Brief: Output exactly the lines below, starting with the line that has "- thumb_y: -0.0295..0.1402" and going on through the line that has "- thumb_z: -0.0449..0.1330", both included, and no other lines.

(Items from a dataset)

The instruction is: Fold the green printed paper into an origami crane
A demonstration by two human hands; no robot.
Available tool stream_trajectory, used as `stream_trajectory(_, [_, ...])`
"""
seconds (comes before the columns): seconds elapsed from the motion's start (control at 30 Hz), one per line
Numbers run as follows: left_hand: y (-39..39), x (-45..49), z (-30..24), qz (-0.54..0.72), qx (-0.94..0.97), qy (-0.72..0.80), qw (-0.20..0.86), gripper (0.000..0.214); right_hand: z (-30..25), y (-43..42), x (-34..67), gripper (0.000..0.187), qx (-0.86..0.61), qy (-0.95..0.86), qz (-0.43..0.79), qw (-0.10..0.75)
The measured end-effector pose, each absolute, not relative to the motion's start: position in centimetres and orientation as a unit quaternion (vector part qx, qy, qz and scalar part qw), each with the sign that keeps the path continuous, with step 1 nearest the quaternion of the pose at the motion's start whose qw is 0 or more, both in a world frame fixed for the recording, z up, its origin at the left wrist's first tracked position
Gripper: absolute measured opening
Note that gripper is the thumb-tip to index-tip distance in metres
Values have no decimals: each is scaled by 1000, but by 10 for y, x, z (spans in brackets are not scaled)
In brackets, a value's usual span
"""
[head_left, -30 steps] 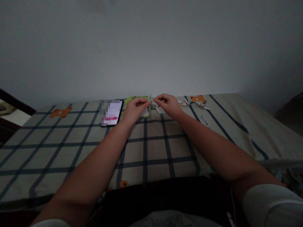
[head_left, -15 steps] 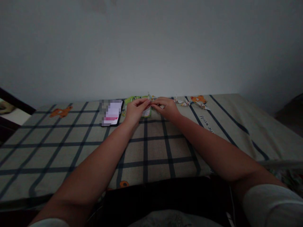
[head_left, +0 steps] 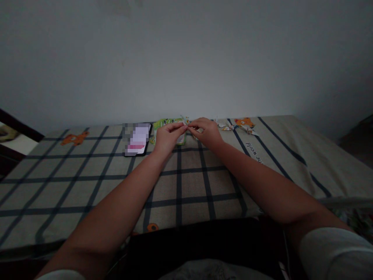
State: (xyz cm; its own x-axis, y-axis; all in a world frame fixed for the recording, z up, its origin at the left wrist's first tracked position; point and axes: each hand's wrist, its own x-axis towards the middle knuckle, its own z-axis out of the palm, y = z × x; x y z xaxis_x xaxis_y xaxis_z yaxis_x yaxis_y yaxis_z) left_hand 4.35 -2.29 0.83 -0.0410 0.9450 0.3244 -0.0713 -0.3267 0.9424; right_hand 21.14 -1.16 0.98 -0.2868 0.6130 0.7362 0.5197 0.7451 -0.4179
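Observation:
Fingertips of my left hand point(head_left: 169, 135) and my right hand point(head_left: 204, 130) meet near the wall, both closed in a pinch. Between and just behind them shows a twist-wrapped candy point(head_left: 185, 119) in a pale printed wrapper; most of it is hidden by the fingers. Under my left hand lies a green packet point(head_left: 166, 121) with a white label, partly covered. Below my right hand a bit of another pale wrapped piece peeks out, too covered to make out.
A phone point(head_left: 138, 140) with a lit screen lies left of the packet. Several twist-wrapped candies point(head_left: 229, 126) lie right of my right hand. The checked tablecloth point(head_left: 192, 182) runs back to a grey wall point(head_left: 186, 58).
Both hands have shifted very slightly to the right, and their fingertips are closer together. The phone, packet and candies on the right stay where they were.

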Motion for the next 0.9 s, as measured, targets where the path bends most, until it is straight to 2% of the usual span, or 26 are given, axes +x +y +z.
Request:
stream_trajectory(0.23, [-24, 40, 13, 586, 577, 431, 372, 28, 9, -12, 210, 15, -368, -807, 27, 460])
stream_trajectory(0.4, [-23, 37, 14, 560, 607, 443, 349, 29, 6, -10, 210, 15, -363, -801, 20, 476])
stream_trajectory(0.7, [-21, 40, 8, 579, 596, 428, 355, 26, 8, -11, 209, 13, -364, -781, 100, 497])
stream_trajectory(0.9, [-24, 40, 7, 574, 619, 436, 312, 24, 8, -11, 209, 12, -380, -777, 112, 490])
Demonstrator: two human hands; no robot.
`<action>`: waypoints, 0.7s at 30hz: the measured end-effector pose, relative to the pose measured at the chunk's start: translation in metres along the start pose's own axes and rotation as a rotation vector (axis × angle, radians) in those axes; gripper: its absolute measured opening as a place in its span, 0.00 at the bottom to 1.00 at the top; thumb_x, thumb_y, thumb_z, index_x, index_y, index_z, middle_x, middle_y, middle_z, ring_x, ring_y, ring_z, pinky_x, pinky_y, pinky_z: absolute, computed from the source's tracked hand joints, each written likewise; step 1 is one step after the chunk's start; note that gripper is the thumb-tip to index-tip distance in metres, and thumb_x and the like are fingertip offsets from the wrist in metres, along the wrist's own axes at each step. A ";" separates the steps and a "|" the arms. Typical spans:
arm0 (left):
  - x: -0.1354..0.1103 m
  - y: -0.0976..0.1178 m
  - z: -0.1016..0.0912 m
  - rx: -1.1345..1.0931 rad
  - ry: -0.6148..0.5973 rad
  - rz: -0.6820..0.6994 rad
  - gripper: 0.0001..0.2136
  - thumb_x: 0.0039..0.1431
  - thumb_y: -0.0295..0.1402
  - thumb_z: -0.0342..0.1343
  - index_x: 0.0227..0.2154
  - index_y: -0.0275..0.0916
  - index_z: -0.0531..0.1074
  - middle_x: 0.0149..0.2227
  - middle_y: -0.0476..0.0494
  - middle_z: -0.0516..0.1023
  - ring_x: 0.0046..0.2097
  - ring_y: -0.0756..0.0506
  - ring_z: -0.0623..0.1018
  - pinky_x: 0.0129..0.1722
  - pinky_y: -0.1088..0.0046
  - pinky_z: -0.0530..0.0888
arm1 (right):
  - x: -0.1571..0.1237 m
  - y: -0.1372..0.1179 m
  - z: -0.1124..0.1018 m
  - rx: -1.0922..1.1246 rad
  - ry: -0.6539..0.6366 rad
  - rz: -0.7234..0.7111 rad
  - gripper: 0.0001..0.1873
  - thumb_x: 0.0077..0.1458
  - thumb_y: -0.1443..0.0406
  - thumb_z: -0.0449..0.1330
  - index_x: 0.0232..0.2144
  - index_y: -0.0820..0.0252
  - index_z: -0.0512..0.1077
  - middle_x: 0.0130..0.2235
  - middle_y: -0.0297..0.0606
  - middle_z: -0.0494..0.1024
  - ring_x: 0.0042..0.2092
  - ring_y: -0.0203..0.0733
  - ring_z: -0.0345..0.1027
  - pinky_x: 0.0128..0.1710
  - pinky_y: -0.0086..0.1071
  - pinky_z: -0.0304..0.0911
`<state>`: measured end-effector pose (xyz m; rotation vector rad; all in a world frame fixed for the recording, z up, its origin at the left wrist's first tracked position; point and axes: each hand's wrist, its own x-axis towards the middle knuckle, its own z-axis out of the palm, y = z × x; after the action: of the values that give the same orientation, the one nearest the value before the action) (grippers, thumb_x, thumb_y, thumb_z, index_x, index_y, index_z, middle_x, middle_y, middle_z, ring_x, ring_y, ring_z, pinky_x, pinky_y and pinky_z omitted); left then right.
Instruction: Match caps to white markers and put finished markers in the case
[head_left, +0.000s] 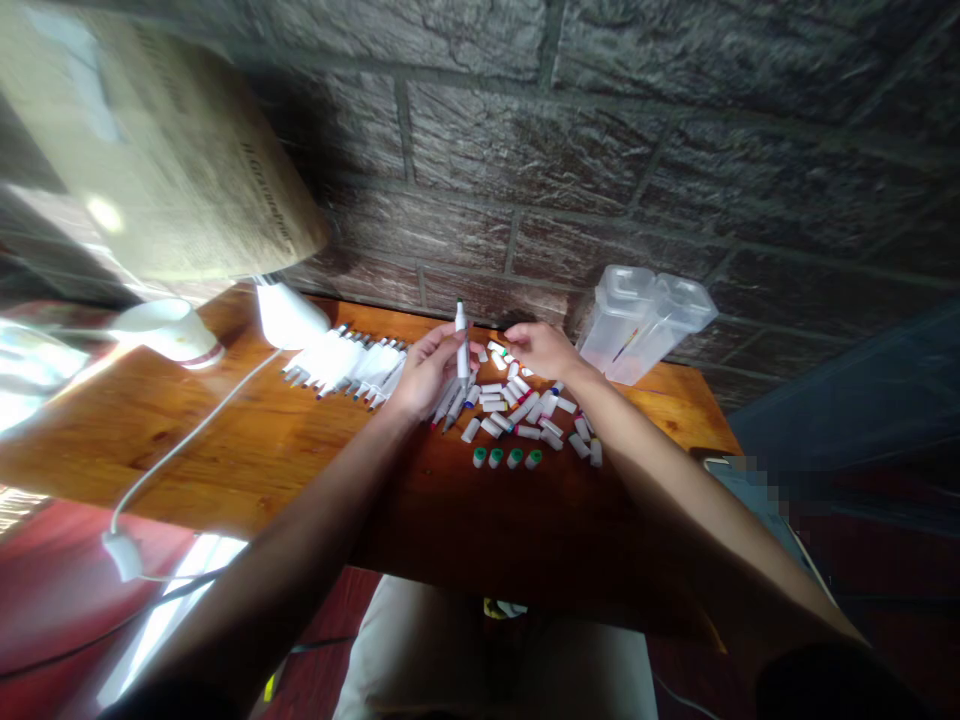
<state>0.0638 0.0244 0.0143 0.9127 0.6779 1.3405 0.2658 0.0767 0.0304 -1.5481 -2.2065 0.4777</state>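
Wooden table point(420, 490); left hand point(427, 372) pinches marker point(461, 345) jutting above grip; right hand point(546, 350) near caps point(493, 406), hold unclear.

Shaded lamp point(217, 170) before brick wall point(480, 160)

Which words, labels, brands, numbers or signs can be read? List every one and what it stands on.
"H.GRAV…", apparently, on the beige, rounded lampshade; its ending is too blurred.
Fainter print higher on the lampshade: too blurred to read.
White, slim marker in the left hand: any print too small to read.
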 end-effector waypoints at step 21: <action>-0.001 0.000 -0.001 0.011 -0.057 -0.005 0.18 0.47 0.39 0.70 0.37 0.35 0.74 0.29 0.45 0.82 0.27 0.51 0.78 0.30 0.75 0.73 | -0.033 -0.005 -0.021 0.220 0.092 -0.083 0.13 0.58 0.69 0.60 0.44 0.64 0.79 0.45 0.43 0.84 0.45 0.43 0.79 0.51 0.36 0.70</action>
<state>0.0629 0.0237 0.0140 0.9541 0.6439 1.3029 0.2821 0.0450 0.0467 -1.3331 -2.0628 0.5897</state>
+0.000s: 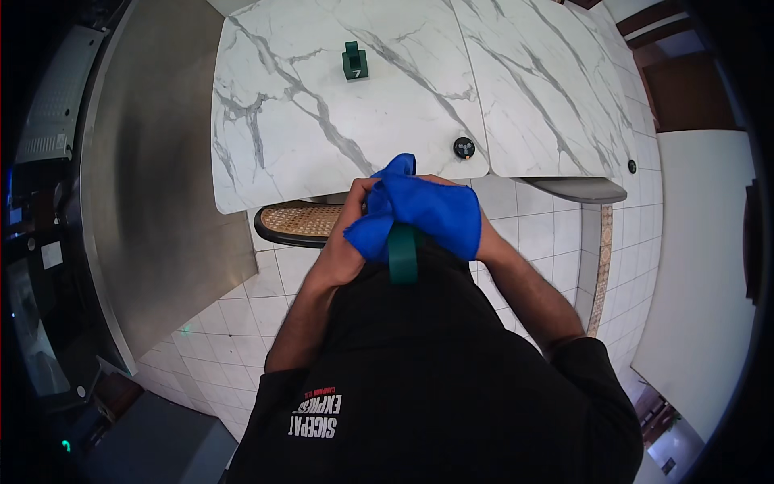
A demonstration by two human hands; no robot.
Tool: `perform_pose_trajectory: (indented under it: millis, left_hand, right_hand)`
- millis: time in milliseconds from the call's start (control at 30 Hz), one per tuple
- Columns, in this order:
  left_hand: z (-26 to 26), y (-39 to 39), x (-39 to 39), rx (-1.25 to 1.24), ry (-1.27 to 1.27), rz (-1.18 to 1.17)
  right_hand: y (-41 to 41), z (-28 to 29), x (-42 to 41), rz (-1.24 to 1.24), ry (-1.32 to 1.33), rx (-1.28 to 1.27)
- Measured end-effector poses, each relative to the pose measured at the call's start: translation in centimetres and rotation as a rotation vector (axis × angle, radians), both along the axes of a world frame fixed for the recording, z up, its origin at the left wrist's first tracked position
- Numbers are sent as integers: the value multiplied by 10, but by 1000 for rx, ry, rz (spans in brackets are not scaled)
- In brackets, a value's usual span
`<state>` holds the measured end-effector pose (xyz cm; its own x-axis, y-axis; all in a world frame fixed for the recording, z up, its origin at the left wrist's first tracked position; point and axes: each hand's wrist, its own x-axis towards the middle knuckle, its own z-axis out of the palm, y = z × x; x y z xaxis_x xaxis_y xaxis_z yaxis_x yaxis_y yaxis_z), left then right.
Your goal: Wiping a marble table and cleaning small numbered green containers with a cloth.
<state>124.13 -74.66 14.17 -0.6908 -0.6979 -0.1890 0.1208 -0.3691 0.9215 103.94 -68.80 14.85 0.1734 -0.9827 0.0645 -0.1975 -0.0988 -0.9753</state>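
A bunched blue cloth [426,209] is held close to my body, just over the near edge of the marble-patterned table [290,139]. My left hand [349,242] grips its left side, the thumb and fingers curled at its upper corner. On the other side my right hand [484,242] holds the cloth, which covers most of that hand; a few knuckles show above its top edge. A green object with a curved strap-like face [403,254] stands out just below the cloth against my black shirt; what supports it is hidden.
On the tabletop stand a green number block [355,65] and a round black button device [464,147]. A second such device [632,166] lies near the right table's corner. A woven cane chair seat [299,224] and a grey seat [577,189] reach under the tables. Left is a metal panel [163,163].
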Motion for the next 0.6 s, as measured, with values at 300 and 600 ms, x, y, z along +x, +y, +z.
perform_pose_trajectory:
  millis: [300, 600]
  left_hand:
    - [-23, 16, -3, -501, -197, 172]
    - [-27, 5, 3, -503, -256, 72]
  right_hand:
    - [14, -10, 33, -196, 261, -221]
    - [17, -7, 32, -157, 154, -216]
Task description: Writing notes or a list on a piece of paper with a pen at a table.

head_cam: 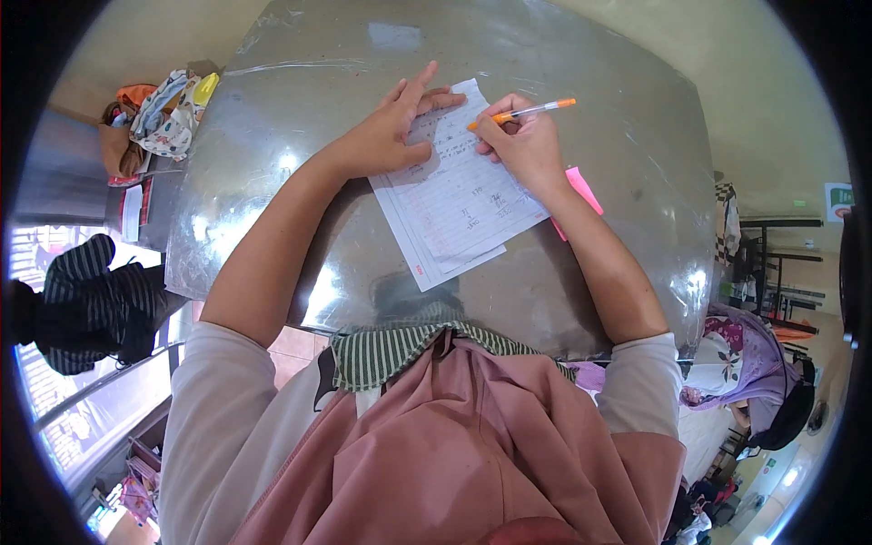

Written reply:
  - thumb_y: -0.0295..0.1402
  - thumb_z: -0.0342..0.1343
  - index_x: 0.0227..0.2154
  - index_y: -0.0275..0.0916
  - index_z: -0.0531..0.1074
  - middle_x: 0.0149..0.2227
  - middle_y: -0.0476..0.0494
  - middle_z: -0.0516..0.1023
  - ring_x: 0.0046..0.2097
  - ring_y: -0.0756..0.0506
  - ring_z: -0.0623..0.1018
  - pinky_x: 0.0129..0.1722
  - pinky_y: -0.1088..0.0046
  - pinky_z: -0.0530..0.0888
arm1 (right):
  - x: -0.1571..0.1237 m
  - y: -0.1372..0.1179 m
  - z: -0.1124..0.1018 m
  - rx: -1.0922..1.1246 rad
  - ry: -0.6539..0.6366 rad
  - rz: -0.7234..0.7111 rad
  - gripper: 0.0001..0.1873
  - thumb_x: 0.0077..0.1458
  - thumb_y: -0.1443..0.0406
  - thumb_z: -0.0449..0.1330

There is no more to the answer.